Amore tossico
di Claudio Caligari
con Cesare Ferretti, Michela Mioni, Enzo di Benedetto
Ita, 1983
genere, drammatico
durata, 96'
La cinematografia italiana ha spesso e sapientemente attinto
dal repertorio documentario, carpendo storie dal sapore verosimile ed
utilizzando un linguaggio grezzo tipico di questo particolare genere. Caligari,
autore dalla limitatissima ma fondamentale filmografia, viene a formarsi negli
ambienti militanti post-sessantottini, tra i capannoni industriali e le piazze
cittadine,imbracciando la necessaria Portapak e documentando sommovimenti ed
agitazioni che in quegli anni funestavano gli animi irrequieti della gioventù,
anticipando ciò che sarebbe poi stata la naturale prosecuzione della sua
vocazione registica; Amore tossico appare
come un reportage dal sapore attuale, una dichiarazione d’intenti che affonda
le proprie radici nel passato e con la propria lungimiranza mira al cupo futuro
che lo seguirà. La Ostia inchiodata allo schermo da Caligari non è più il
marciapiede da passerella su cui sfilava una solitaria Sandrelli in Io la conoscevo bene ma si avvicina,
piuttosto, alle rappresentazioni neorealistiche affrontate da Pasolini; un
marchio, quello del verismo e del neorealismo, che sembra ancorarsi
intrinsecamente all’opera del regista romano, dimostrando un’ importante
devozione nei suoi confronti con l’utilizzo di girato on location (necessario
altresì per la verosimiglianza del materiale rappresentato), l’ingaggio di
attori presi dalla strada dal curriculum psicotropo assai valido e una macchina
da presa altalenante tra il tentativo autoriale e l’invisibilità del mezzo.

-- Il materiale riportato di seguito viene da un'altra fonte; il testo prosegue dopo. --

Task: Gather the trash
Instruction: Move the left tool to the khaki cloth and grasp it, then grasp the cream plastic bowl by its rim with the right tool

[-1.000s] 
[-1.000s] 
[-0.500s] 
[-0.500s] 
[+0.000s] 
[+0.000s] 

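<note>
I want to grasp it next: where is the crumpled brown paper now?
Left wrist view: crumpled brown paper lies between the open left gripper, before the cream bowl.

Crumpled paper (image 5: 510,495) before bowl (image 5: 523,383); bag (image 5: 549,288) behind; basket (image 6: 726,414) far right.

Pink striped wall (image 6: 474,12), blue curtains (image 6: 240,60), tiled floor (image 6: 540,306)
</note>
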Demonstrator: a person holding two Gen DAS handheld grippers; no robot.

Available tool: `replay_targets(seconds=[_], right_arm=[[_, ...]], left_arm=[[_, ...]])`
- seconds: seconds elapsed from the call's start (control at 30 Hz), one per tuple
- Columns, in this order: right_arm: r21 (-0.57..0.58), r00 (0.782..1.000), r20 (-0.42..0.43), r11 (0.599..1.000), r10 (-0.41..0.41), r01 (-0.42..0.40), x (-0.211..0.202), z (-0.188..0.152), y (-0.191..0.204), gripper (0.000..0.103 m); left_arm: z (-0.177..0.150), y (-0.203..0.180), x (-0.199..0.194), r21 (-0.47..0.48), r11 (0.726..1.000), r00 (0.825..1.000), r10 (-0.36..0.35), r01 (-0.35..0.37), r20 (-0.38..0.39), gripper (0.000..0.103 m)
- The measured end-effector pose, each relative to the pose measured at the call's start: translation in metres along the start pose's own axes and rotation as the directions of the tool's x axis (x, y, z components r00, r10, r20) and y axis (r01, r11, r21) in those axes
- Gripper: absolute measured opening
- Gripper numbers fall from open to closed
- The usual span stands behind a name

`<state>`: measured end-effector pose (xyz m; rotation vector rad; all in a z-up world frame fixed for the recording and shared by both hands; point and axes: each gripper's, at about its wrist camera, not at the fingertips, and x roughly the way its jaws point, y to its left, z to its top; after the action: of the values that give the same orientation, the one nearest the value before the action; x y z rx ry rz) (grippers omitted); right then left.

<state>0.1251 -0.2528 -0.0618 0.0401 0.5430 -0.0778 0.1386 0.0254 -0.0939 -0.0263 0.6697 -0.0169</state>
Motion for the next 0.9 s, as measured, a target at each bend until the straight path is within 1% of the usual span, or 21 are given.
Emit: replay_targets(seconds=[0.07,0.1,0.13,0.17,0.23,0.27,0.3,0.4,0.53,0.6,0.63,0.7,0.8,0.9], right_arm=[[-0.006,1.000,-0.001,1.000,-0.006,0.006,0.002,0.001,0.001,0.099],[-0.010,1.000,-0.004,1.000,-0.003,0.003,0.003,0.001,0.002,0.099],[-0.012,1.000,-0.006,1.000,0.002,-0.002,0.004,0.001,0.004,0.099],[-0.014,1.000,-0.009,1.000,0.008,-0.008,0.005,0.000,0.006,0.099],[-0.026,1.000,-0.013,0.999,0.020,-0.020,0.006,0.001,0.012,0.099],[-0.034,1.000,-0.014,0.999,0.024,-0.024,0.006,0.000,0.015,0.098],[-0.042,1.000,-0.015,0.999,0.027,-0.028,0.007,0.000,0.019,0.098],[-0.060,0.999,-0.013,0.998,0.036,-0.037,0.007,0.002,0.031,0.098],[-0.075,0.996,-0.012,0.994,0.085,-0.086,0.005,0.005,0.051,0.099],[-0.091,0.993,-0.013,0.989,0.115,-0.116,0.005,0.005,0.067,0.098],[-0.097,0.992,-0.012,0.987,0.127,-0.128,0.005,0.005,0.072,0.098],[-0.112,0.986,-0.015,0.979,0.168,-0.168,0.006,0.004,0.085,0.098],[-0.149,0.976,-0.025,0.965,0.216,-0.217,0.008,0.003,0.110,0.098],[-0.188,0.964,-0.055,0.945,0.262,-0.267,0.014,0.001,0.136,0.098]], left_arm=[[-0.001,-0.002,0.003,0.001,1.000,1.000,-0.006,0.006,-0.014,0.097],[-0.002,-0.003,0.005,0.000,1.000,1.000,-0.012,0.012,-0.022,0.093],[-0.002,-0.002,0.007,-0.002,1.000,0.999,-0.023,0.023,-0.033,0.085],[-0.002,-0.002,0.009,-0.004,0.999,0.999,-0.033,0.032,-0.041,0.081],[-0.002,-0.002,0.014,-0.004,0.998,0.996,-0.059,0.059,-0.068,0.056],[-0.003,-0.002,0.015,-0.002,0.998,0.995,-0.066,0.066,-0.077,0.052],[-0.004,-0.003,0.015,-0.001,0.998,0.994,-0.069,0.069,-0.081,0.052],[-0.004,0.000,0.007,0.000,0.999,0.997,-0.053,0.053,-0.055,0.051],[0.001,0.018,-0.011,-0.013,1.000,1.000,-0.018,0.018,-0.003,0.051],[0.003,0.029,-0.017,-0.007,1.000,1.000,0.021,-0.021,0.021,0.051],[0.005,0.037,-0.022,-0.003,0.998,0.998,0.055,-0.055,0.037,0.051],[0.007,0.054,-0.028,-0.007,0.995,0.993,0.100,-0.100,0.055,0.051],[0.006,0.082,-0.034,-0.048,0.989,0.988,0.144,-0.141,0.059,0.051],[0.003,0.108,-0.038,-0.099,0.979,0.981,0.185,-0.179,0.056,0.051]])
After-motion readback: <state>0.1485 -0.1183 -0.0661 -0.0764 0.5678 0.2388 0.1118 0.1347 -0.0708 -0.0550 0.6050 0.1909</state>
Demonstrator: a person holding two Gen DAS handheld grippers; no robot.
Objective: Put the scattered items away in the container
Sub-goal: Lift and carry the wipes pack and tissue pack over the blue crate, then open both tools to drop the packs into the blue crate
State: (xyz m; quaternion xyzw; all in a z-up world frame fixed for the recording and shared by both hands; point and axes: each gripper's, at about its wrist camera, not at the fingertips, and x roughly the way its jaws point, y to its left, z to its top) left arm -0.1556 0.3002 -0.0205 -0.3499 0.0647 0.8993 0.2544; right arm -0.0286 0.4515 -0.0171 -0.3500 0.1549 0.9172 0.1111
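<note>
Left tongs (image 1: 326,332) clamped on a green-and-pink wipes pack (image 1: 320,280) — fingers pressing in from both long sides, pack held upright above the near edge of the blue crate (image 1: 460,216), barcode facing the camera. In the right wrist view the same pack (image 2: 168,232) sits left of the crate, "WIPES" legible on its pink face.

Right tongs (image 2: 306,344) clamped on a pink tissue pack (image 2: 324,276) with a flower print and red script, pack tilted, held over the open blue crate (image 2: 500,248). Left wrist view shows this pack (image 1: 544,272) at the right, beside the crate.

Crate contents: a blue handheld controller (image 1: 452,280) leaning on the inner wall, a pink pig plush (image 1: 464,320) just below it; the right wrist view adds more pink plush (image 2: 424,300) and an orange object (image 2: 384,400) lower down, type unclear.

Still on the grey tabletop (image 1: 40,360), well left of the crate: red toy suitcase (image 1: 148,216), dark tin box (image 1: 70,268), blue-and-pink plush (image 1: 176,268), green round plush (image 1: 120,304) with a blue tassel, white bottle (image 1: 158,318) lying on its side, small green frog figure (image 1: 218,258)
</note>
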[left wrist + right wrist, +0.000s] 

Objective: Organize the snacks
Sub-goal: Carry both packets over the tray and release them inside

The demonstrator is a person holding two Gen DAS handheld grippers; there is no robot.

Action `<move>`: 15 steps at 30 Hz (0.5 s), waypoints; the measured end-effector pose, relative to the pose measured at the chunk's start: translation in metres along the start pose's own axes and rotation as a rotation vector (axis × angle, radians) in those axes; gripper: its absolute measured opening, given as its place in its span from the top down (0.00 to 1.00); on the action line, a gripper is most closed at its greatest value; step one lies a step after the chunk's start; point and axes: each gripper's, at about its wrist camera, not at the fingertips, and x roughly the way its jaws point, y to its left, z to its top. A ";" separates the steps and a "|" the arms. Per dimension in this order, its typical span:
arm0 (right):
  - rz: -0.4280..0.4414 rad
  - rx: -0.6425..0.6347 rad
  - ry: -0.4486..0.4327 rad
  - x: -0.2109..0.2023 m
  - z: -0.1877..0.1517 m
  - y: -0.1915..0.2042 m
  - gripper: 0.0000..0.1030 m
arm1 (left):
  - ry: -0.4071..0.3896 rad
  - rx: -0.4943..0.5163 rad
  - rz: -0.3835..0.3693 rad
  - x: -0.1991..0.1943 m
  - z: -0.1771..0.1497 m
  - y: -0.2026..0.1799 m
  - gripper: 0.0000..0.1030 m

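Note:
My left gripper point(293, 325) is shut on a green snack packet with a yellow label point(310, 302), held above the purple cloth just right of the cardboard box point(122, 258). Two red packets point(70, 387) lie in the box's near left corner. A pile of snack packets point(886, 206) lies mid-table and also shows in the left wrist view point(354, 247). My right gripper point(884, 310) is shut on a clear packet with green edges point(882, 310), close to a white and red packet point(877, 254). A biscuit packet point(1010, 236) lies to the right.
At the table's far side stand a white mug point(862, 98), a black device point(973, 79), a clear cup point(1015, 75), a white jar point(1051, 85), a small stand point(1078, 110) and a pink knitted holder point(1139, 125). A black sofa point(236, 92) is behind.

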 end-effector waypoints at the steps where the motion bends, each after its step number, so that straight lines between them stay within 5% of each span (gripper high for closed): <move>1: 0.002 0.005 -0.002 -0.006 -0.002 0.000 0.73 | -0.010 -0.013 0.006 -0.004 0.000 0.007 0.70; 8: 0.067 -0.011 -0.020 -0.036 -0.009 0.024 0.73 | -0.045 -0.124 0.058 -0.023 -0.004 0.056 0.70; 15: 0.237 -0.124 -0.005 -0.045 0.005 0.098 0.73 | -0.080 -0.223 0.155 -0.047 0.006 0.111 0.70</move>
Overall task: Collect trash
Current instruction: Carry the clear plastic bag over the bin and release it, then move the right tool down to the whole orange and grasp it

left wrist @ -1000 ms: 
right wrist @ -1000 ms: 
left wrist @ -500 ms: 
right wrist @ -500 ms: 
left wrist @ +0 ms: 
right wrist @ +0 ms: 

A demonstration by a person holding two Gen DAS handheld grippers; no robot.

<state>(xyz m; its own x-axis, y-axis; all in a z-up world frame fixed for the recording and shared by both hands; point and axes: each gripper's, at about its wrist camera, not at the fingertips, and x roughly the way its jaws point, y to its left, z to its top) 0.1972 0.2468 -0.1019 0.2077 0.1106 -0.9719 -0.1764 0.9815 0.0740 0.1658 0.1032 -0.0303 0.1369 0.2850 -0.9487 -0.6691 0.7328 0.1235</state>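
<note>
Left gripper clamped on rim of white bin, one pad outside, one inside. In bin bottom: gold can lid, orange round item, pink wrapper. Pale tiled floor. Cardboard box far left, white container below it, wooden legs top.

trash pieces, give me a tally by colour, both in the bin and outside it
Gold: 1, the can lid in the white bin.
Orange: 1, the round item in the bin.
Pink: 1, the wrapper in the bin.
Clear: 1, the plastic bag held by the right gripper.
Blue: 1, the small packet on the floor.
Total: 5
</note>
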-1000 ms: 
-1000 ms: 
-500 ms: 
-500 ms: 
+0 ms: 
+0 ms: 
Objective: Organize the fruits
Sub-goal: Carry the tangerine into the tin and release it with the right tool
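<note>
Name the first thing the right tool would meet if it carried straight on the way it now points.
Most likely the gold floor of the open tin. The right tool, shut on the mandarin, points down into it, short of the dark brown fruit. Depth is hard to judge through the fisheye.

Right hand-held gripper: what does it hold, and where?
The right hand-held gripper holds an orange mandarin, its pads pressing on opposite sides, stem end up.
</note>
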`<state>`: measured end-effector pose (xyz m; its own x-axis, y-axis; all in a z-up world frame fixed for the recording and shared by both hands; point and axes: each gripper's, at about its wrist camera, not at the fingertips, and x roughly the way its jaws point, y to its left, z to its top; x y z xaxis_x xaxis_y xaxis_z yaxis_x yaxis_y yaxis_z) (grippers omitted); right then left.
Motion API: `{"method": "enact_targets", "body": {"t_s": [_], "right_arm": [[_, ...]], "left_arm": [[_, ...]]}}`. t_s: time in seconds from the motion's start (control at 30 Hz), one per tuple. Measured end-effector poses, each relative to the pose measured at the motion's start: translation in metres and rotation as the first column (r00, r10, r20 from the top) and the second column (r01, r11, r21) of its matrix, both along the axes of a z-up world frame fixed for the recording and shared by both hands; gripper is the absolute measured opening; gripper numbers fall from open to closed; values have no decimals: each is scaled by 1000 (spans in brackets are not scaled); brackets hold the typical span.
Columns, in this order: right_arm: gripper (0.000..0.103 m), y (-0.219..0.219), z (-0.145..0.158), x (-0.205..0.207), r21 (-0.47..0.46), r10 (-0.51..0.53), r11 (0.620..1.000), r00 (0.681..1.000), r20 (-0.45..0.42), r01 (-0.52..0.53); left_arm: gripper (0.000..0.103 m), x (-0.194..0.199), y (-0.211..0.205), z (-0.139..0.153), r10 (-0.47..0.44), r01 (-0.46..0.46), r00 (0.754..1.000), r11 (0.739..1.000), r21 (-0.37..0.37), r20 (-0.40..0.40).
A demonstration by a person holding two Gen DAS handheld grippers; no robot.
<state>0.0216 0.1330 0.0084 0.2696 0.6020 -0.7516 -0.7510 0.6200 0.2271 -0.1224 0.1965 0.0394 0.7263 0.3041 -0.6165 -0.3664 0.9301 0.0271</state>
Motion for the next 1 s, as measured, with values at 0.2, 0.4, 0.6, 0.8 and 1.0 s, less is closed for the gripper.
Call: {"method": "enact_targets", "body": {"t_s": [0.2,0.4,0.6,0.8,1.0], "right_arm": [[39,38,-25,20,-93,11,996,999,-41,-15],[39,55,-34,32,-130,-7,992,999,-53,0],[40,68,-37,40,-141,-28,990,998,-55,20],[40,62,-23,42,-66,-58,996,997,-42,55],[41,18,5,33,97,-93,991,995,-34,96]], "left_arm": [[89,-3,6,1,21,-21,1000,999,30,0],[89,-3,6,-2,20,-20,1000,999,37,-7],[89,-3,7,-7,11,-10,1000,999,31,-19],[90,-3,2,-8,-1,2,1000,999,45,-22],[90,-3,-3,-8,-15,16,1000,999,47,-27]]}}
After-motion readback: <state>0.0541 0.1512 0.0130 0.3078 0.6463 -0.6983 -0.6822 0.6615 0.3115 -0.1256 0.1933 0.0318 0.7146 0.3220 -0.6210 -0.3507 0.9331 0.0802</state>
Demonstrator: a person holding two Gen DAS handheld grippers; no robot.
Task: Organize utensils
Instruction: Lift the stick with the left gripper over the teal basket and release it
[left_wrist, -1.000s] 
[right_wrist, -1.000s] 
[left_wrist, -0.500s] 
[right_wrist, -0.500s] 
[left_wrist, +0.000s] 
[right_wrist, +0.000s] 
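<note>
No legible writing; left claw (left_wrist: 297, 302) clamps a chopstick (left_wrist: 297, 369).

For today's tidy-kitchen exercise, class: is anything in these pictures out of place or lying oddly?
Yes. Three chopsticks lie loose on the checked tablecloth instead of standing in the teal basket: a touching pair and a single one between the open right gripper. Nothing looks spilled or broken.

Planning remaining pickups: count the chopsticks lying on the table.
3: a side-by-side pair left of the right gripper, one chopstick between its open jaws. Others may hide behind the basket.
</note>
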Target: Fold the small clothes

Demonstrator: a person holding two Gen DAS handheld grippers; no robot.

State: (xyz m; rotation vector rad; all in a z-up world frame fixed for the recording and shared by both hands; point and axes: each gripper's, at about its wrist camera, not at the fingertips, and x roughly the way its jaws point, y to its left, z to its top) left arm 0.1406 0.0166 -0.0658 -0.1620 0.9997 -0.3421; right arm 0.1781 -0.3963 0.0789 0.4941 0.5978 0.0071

L’apertura in panoramica sul pontile di Ostia è programmatico, quasi
obbligatorio, essendo il luogo maggiormente frequentato dalla tossicodipendenza
romana, tant’è che riappare quasi citazionisticamente nell’ideale seguito
sempre diretto da Caligari, quel Non
essere cattivo che tanti plausi ha valso al regista oltre al suo, tardivo,
approdo al lido veneziano. La camera segue da lontano l’incontro dei due amici,
si avvicina in punta di ago per carpirne i gesti ed i primi dialoghi poi, così
come il prolungamento ferreo delle spade utilizzate e si insinua nel sotto pelle
filmico per analizzare i lunghi pomeriggi di apatia e stasi della ridotta
combriccola di periferia.
Le vite di Cesare, Enzo, Roberto e Michela ruotano
attorno all’effimera felicità prodotta dalle pomeridiane “svortate” che si procurano,
alternano l’ossessiva ricerca di nuove dosi e di metodi alternativi per
ottenerle a piccoli reati utili per raggranellare spiccioli (la rapina dal
magro bottino diventerà poi scena fondamentale anche dell’ideale seguito, sorta
di aggiornamento edulcorato e privo della crudezza tipica di Amore tossico) al dramma della crisi
d’astinenza, cui si potrebbe ovviare tramite poco pulite scorciatoie o
sotterfugi sessuali cui i protagonisti, soprattutto femminili, tentano in tutti
i modi di evitare, pur dovendo inevitabilmente soccombere al pressante
malessere fisico che ne accompagna i primi sintomi. Le spade si moltiplicano
mentre i volti dei protagonisti non si smarcano dall’apatia che li accompagnerà
sia nella realtà Caligariana che nella vita quotidiana; le espressioni vaghe di
dispersione scorteranno i ragazzi in un road-movie originale in cui la strada
da attraversare è scivolosa e prossima all’otturazione come le vene
rappresentate, l’auto sfreccia alla stregua delle siringhe, forte del proprio
carburante stupefacente. La periferia romana tinteggiata dal documentarista è
fosca, prossima alla disgregazione ultima dei valori, il linguaggio è
impregnato di asprezza, la mdp si muove cruda lungo i vasi sanguigni degli arti
ormai al collasso e vi si adagia, aspettando con lenta inesorabilità l’avvento
del tepore.
Ostia è deserta, la stazione è pronta ad accogliere anche lo
sventurato gruppo, tra uno scherzo da prete ad una coppia di suore ed un
ennesimo ritrovo con l’antisesso Er donna,
reincarnazione degli ideali di trasgressione rappresentati; la libidine è
rarefatta ed anche il momento in cui questa dovrebbe essere al culmine (l’atto
sessuale consumato nella più totale passività) l’emozione languisce e l’amore
si affievolisce, diventando freddo atto meccanico. Le note si affastellano
l’una sull’altra senza una reale linearità, seguendo l’esempio del materiale
psicologico descritto, allineandosi nella partitura che congeda “il ferro” dal
tessuto narrativo, in una sequenza davvero efficace in cui Cesare dapprima vi
gioca ed in seguito, quasi incoscientemente, la punta su di se e verso la
propria amata, non mostrando alcun accenno emotivo. Amore tossico non ha la
visionarietà registica di Requiem for a
Dream, né aspira allo script di un Trainspotting
ma ha dalla sua un disarmante grado di verosimiglianza che lo rende
tremendamente autentico. “Oh, ma che so quelle luci laggiù? Le luci della ribalta” si sente nel film,
ma dell’ilare atmosfera di Chaplin qui, per fortuna, nemmeno l’ombra.